A four-bedroom Victorian terraced house within Lauriston's catchment is now under offer for around £430,000 although barely a quarter of a mile away, a larger four-bedroom Victorian terraced home sold recently for £360,000.

Philip Castle, the owner of Sovereign House, said: "We will get people phoning up saying they will only live on this street or that street, because of the catchment area. And they're not so bothered about the quality of the décor."

"The other schools are so poor, they will do anything to get their kids in," adds his manager, Simon Loudon.

A third of a mile from Lauriston, Orchard School scores between 59 per cent and 78 per cent on English, maths and science tests. By contrast, Lauriston scores 91, 94 and 97 per cent respectively, making it Hackney's second most successful primary and one of the best in London.
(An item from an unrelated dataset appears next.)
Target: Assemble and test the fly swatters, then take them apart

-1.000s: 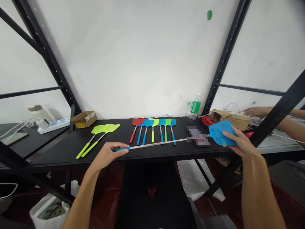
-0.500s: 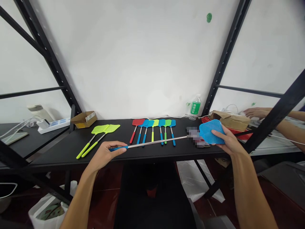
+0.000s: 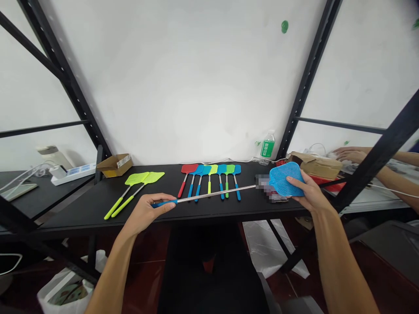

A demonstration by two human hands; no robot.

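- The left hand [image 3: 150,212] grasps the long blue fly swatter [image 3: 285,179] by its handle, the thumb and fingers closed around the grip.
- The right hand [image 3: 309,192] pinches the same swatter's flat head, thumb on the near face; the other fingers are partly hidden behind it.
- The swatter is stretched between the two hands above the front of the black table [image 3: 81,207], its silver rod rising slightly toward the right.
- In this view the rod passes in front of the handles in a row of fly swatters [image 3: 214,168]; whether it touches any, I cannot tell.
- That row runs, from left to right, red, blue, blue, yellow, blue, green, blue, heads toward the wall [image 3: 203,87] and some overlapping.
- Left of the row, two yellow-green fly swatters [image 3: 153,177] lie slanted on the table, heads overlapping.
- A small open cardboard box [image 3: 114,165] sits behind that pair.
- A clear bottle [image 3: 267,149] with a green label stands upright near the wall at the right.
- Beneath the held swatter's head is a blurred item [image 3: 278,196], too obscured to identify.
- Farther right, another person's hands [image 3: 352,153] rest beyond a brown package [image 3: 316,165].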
This raises a substantial concern highlighted by the Gibbons and Machin report. Although the latest league tables now show how well schools are improving and more accurately reflect the performance of pupils, they still reinforce the tendency of wealthy parents to use their purchasing power to move into the best school area. Since middle class children generally perform better than poorer children, this concentrates brighter pupils in better schools, worsening differences in school results. In turn, those children will get the best state education.

Margaret Tulloch at the Campaign for State Education says critics of school tables had long predicted this result. It would increase pressure on Education Secretary Estelle Morris to invest in poorly performing schools: "All parents should be able to rely on their local school being a good school, regardless of where they live."

Last month, the Chief Inspector of Schools, Mike Tomlinson, said variation in primary school performance was already being successfully addressed. "The gap between high and low performing schools has closed further," he said in his annual report. "The greatest improvements in standards have again been achieved, in the main, in the schools with the lowest attainment."

But according to Steve Gibbons, a lecturer in economic geography at LSE, ministers may need to consider more radical policies to effectively address this new form of economic apartheid, such as introducing admission lotteries, where parents in a much wider area have an equal chance to enter a chosen school.

"These price differentials tell us that parents are willing to pay for quality in their children's education," the Gibbons-Machin report concludes. "This means we have back-door selection," Dr Gibbons added. "If you restrict access to a school to people who live nearby, you immediately create the potential for severe inequalities."